--- ASSIGNED TASK ---
Would you repeat the listing exactly, without any of its images?

--- SOURCE DATA ---
|---|

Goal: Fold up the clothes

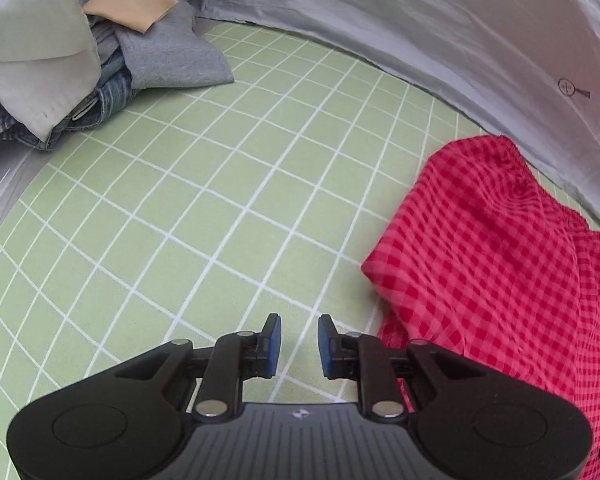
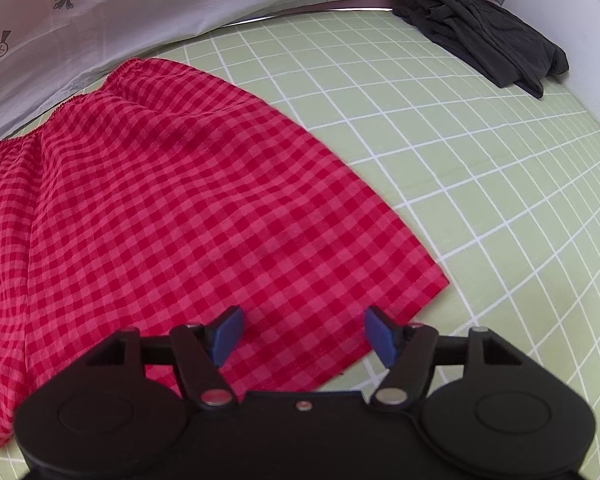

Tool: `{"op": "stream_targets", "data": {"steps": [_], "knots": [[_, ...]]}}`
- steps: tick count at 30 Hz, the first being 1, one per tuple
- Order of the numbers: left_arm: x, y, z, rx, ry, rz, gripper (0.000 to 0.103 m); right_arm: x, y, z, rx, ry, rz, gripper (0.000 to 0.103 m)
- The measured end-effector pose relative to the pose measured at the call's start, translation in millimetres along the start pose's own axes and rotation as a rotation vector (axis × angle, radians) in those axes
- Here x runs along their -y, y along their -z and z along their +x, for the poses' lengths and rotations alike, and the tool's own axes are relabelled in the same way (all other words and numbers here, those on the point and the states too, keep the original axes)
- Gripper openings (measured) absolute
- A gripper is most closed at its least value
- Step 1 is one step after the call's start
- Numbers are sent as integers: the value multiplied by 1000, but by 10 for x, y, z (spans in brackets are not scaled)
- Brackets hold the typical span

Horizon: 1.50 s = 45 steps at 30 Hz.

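Note:
Red gingham shorts lie spread flat on the green grid mat, elastic waistband toward the far left. My right gripper hovers over the near hem corner with its blue pads wide apart and nothing pinched between them. In the left wrist view the same shorts lie to the right, one edge slightly rumpled. My left gripper is over bare mat just left of them, its blue pads a narrow gap apart with nothing between them.
A heap of unfolded clothes in grey, white, tan and denim sits at the far left. A folded dark garment lies at the far right corner. A pale printed sheet borders the mat's far side.

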<state>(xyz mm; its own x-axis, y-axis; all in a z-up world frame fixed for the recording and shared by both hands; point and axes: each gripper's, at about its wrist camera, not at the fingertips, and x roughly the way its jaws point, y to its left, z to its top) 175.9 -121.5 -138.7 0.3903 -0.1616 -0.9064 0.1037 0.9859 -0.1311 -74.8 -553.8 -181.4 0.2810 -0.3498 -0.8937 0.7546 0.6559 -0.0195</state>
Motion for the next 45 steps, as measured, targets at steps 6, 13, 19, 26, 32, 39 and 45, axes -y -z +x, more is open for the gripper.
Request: {"op": "stream_targets", "data": {"steps": [6, 13, 19, 26, 32, 39, 45], "knots": [[260, 24, 131, 2, 16, 73, 23, -27, -20, 22, 1, 37, -18, 83], [613, -44, 105, 89, 103, 180, 28, 38, -70, 51, 0, 59, -4, 83], [870, -62, 234, 78, 146, 220, 40, 37, -87, 82, -1, 62, -3, 84], [921, -65, 380, 37, 175, 196, 41, -6, -101, 91, 7, 67, -33, 85], [895, -79, 358, 44, 195, 171, 11, 0, -104, 100, 8, 65, -24, 86], [599, -31, -28, 93, 128, 142, 4, 1, -73, 42, 20, 64, -19, 86], [95, 129, -532, 136, 45, 64, 3, 19, -1, -98, 50, 31, 1, 86]]}}
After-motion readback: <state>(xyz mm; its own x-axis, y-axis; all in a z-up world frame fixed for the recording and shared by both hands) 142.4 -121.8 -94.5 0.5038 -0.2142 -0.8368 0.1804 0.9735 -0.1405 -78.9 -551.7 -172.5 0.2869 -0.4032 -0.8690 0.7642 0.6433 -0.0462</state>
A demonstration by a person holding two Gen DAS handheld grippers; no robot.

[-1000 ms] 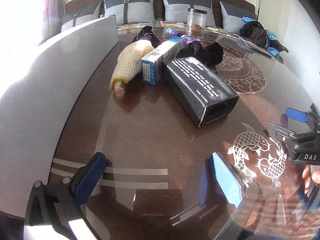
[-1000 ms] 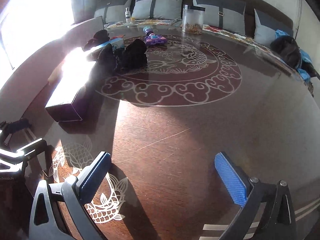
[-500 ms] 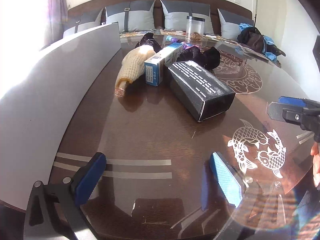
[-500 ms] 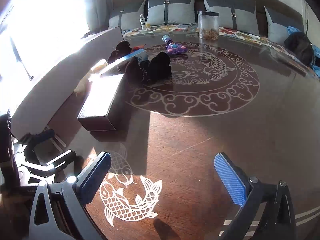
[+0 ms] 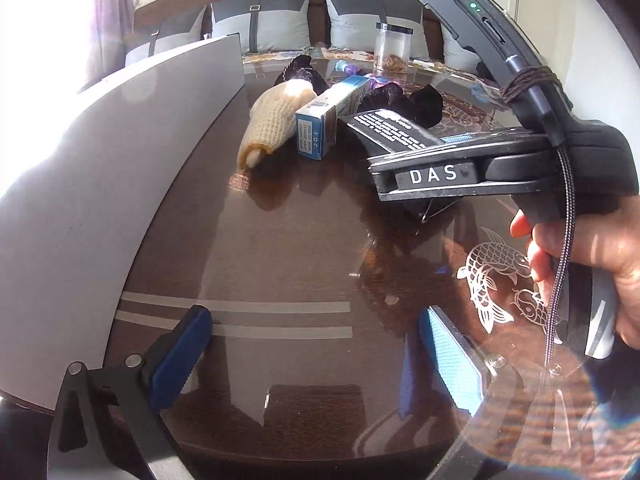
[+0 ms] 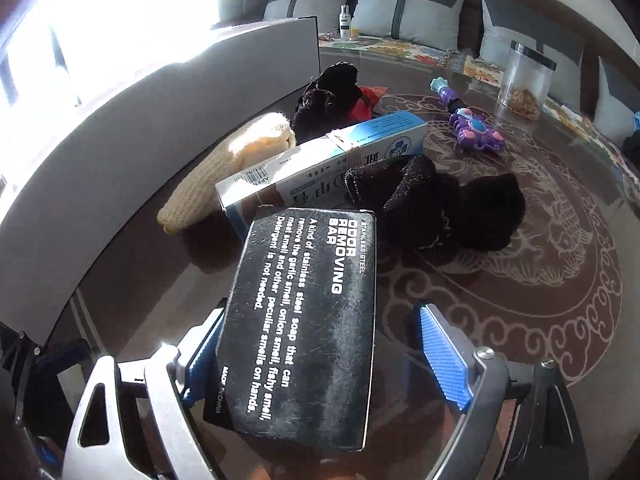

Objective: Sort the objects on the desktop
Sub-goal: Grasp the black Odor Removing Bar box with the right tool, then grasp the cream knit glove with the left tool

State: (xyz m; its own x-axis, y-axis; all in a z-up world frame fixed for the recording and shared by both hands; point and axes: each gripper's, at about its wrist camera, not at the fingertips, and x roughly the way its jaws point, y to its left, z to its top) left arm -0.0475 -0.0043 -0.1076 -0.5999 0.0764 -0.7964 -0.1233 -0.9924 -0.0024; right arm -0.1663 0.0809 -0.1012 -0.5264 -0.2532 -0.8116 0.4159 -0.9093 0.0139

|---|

--- RESULT BELOW ---
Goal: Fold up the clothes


Tool: `{"op": "stream_targets", "data": {"steps": [_], "knots": [[_, ...]]}}`
- steps: tick count at 30 Hz, the first being 1, one per tuple
- Order of the numbers: left_arm: x, y, z, rx, ry, rz, gripper (0.000 to 0.103 m); right_arm: x, y, z, rx, ry, rz, gripper (0.000 to 0.103 m)
- The measured end-effector pose relative to the pose measured at the call's start, translation in millimetres along the start pose's own axes and rotation as a rotation vector (axis × angle, radians) in those axes
- Here x runs along their -y, y along their -z and z along their +x, for the poses' lengths and rotations alike, and the tool's own axes are relabelled in the same way (all other words and numbers here, those on the point and the states too, keep the original axes)
- Gripper openings (measured) absolute
- A gripper is most closed at its least value
- Step 1 is one step after the call's start
- Numbers are sent as integers: the value multiplied by 1000, but by 10 for x, y, z (spans in brackets are not scaled)
- Brackets hold the typical span

Horizon: 1.50 s = 45 steps at 30 Hz.

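Note:
Red gingham shorts lie spread flat on the green grid mat, elastic waistband toward the far left. My right gripper hovers over the near hem corner with its blue pads wide apart and nothing pinched between them. In the left wrist view the same shorts lie to the right, one edge slightly rumpled. My left gripper is over bare mat just left of them, its blue pads a narrow gap apart with nothing between them.
A heap of unfolded clothes in grey, white, tan and denim sits at the far left. A folded dark garment lies at the far right corner. A pale printed sheet borders the mat's far side.
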
<state>(xyz mm; its own x-axis, y-axis; all in a z-up world frame fixed for the recording and shared by both hands; point and axes: each gripper's, at about its wrist camera, not at the fingertips, and x roughly the way its jaws point, y to its left, z to its top) 175.9 -121.5 -138.7 0.3903 -0.1616 -0.9064 0.1037 0.9859 -0.1311 -74.8 -553.8 -181.4 0.2810 -0.3498 -0.8937 0.7546 0.6559 -0.0195</state>
Motion for the next 45 steps, as measured, targets at steps 6, 13, 19, 26, 32, 39 and 45, axes -y -z +x, more is open for the gripper.
Request: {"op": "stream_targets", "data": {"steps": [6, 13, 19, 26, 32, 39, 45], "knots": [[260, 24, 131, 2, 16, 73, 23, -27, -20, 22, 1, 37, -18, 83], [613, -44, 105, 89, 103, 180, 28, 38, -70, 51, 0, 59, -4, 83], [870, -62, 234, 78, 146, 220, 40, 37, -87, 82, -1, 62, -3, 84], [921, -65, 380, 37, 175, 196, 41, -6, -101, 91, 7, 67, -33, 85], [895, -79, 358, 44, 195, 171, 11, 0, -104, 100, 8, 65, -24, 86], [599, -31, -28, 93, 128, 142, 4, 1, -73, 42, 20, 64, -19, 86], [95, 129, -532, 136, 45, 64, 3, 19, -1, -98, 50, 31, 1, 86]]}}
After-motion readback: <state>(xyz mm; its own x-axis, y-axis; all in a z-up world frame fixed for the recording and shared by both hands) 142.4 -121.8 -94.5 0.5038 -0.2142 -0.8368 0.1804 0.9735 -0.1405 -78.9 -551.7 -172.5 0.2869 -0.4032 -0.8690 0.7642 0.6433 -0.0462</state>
A demonstration by a person holding two Gen DAS handheld grippers; no robot.

[-1000 ms] 
[-1000 ms] 
[-500 ms] 
[-500 ms] 
[+0 ms] 
[+0 ms] 

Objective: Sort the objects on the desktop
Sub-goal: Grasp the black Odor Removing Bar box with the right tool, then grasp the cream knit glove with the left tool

State: (xyz m; its own x-axis, y-axis; all in a z-up world frame fixed for the recording and shared by both hands; point and axes: each gripper's, at about its wrist camera, not at the fingertips, and x roughly the way its jaws point, y to its left, z to its top) left arm -0.0475 -0.0043 -0.1076 -0.5999 0.0764 -0.7964 -0.1233 -0.9924 -0.0024; right arm -0.1663 0.0809 -0.1012 -0.5264 -0.2532 -0.8116 0.4159 -0.9093 0.0139

Response complete; there is no more output.